このアルバムは、ドイツのポップス界の代表的アーチスト「モダントーキング」の七枚目のアルバムであり、しばらく活動休止していた後の復活メモリアルアルバムだった。メモリアルだけに、これまでのモダントーキングの代表作をリ・レコーディングしたベストアルバムになっていた。
このアルバムを聴いた時、僕はたまげてしまった。それまでほとんどV系しか聴いていなかった僕がヨーロッパのサウンドの魅力にとりつかれた瞬間でもあった。(ま、当時もOpusⅢとかエニグマとかユーロビートなどを好んで聴いていたから、下地はあったんだろうけど・・・)
このアルバムの三曲目のCHERI CHERI LADYは本当に大好きだった。切なくてメロディアスでセンチメンタルでノリがよい。この曲に限らないが、どの曲も切なさ漂う極上ポップばっかりだった。

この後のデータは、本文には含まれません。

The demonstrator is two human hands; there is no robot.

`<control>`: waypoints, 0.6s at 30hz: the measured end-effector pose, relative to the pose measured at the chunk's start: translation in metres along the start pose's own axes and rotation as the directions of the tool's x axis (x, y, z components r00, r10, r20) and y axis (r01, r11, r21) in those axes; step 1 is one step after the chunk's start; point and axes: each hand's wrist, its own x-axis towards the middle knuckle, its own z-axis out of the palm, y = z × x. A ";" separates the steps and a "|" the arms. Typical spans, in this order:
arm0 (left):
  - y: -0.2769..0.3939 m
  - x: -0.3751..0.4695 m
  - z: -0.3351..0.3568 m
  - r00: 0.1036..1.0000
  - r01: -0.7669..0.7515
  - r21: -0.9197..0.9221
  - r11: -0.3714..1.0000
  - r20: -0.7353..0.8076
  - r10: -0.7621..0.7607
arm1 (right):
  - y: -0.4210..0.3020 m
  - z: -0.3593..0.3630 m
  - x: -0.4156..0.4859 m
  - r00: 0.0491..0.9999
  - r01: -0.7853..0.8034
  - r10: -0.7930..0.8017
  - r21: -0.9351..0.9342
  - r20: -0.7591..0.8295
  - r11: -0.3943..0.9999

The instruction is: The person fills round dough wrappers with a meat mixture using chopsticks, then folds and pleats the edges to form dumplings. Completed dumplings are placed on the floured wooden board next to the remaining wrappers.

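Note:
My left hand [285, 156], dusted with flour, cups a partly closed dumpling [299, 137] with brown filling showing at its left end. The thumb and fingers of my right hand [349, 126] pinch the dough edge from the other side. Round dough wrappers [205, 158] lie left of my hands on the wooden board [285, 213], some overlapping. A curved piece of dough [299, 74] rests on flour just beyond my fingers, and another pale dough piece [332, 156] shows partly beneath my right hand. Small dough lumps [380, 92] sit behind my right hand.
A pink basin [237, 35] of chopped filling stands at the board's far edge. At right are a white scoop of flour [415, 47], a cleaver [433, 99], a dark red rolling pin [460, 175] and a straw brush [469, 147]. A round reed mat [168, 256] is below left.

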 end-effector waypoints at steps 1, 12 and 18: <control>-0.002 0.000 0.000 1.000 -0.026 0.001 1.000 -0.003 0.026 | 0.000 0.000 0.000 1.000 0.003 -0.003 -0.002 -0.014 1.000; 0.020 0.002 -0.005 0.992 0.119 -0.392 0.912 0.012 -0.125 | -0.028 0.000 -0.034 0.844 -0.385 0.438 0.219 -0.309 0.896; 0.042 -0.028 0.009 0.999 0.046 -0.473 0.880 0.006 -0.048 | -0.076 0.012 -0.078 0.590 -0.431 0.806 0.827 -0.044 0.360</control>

Modern-Talkingはもう残念ながら「最終アルバム」をリリースしており、今後の活動はなさそうだ。が、いつかまた活動してくれることを祈っていたりする・・・
SEXY SEXY LOVERもいい曲です。アレンジもGOOD。
こんなアレンジをしてしまうのもヨーロッパならでは!?
Modern-Talking VS ScooterのWin the Raceの映像
あれから10年。ぶっちゃけ、太ったなぁ~(大汗)。でも、当時抱いていた夢は結構叶ったと思う。「先生になりたい。ドイツ語も教えたい。翻訳もしたい。大教室で講義がしたい・・・」。当時の僕はすごく頑張っていたと思う。今の僕がもし10年前に戻れるなら、当時の僕のことをすごくすごく誉めてあげたい。もちろん辛いこともたくさんあったし、嫌なこともあった。強烈な孤独も感じた。けれど、そういう苦労を超えてきたからこそ、今の自分があるんだと思う。ま、今の僕も全然まだまだなんだけど、もっと上を目指さなければならないんだけど・・・(汗) でも、10年後に本当にこうなっているとは・・・(でも、考えてみたら、2000年に大学を卒業して、あっという間に「先生」になっちゃった。まぁ、小中高とかだと当たり前の話だけど、院生が就職するのはたいへんなんだな・・・)
10年前の僕は、今の僕を見てどう思うんだろうな。やる気をなくすかな? それとも喜んでくれるかな。
10年後の僕に今の僕を誉めてもらえるように、今日、明日をしっかりと生きていきたいな。他の誰でもない自分に誉めてもらえるように!